Your task:
In the listing below, count the lines containing the string "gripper" and state only the number.

=====

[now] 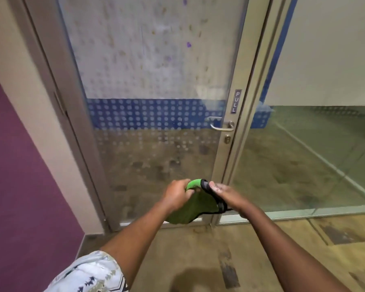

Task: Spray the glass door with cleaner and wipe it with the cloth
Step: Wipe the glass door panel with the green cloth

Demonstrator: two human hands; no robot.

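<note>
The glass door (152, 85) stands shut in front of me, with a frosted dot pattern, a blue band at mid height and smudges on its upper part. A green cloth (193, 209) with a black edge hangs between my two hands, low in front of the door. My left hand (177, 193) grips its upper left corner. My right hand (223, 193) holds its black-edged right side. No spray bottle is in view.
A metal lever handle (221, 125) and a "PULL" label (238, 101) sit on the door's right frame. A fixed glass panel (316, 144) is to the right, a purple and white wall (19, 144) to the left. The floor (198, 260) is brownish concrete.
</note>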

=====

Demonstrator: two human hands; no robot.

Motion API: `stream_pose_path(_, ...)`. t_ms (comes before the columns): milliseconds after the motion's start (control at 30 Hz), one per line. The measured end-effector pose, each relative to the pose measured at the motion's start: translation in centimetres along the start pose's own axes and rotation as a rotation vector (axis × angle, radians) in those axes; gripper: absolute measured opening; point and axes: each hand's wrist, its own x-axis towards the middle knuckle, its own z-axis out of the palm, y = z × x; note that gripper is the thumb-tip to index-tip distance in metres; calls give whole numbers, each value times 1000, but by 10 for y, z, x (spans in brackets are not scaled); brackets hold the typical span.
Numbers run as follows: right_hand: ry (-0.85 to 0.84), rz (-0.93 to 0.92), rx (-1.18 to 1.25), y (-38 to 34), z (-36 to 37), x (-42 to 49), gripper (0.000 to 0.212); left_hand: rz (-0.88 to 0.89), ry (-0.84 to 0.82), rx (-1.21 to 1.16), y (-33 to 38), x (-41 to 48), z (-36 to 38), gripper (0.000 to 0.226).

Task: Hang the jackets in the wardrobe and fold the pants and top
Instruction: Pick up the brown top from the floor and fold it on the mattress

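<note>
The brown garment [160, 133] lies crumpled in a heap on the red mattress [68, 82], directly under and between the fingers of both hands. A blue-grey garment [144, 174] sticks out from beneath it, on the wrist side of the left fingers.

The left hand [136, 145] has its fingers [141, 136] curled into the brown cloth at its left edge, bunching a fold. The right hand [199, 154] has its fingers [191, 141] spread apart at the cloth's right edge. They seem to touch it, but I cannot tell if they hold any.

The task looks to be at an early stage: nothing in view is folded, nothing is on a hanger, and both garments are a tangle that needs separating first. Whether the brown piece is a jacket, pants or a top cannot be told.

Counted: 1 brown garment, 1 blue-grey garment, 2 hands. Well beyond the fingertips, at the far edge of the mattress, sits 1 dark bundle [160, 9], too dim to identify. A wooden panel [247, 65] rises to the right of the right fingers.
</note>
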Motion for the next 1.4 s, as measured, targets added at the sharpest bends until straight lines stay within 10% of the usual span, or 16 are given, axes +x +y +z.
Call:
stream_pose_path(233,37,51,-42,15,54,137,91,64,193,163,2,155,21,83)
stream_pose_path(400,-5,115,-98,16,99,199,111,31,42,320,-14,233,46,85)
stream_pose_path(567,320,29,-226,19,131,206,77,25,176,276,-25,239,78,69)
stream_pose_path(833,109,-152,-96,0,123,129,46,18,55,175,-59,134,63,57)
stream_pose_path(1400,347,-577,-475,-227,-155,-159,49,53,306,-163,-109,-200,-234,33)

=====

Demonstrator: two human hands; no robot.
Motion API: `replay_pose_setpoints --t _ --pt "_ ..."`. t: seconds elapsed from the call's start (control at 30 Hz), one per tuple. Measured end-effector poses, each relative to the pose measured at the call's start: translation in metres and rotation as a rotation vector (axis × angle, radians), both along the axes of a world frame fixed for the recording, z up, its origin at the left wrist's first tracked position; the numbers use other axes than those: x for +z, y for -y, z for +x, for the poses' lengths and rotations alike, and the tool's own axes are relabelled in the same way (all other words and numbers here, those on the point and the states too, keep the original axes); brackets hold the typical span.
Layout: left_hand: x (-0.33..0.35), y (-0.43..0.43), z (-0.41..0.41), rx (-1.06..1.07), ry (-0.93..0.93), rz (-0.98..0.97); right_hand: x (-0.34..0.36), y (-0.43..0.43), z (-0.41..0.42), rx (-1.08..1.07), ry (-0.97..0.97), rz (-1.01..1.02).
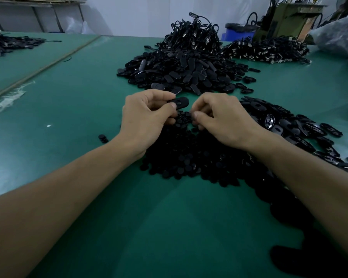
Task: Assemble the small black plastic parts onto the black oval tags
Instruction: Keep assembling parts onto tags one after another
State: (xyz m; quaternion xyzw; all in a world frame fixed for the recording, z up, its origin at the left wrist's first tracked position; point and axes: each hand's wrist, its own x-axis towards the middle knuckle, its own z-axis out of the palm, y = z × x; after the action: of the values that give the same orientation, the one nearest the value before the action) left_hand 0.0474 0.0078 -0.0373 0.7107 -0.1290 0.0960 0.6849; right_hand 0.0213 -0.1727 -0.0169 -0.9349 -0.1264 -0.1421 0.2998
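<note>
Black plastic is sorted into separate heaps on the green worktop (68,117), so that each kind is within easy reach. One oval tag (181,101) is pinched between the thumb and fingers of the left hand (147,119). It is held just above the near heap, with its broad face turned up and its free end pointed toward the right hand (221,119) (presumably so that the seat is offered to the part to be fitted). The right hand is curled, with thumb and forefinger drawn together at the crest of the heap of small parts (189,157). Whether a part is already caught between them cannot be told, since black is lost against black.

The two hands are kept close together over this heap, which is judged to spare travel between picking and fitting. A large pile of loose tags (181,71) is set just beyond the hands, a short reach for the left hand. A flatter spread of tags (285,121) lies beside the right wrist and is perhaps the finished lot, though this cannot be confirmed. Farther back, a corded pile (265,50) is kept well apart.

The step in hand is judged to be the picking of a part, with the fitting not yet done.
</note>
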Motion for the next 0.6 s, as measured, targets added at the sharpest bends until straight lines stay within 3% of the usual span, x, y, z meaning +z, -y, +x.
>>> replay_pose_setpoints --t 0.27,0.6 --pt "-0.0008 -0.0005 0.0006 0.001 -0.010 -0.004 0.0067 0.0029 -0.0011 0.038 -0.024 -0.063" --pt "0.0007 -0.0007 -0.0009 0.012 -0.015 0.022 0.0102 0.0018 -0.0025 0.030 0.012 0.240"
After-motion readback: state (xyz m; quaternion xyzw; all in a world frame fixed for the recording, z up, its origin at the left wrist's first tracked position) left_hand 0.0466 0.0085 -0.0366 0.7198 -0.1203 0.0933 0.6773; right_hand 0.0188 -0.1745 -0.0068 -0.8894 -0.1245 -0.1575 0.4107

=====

Completed task:
2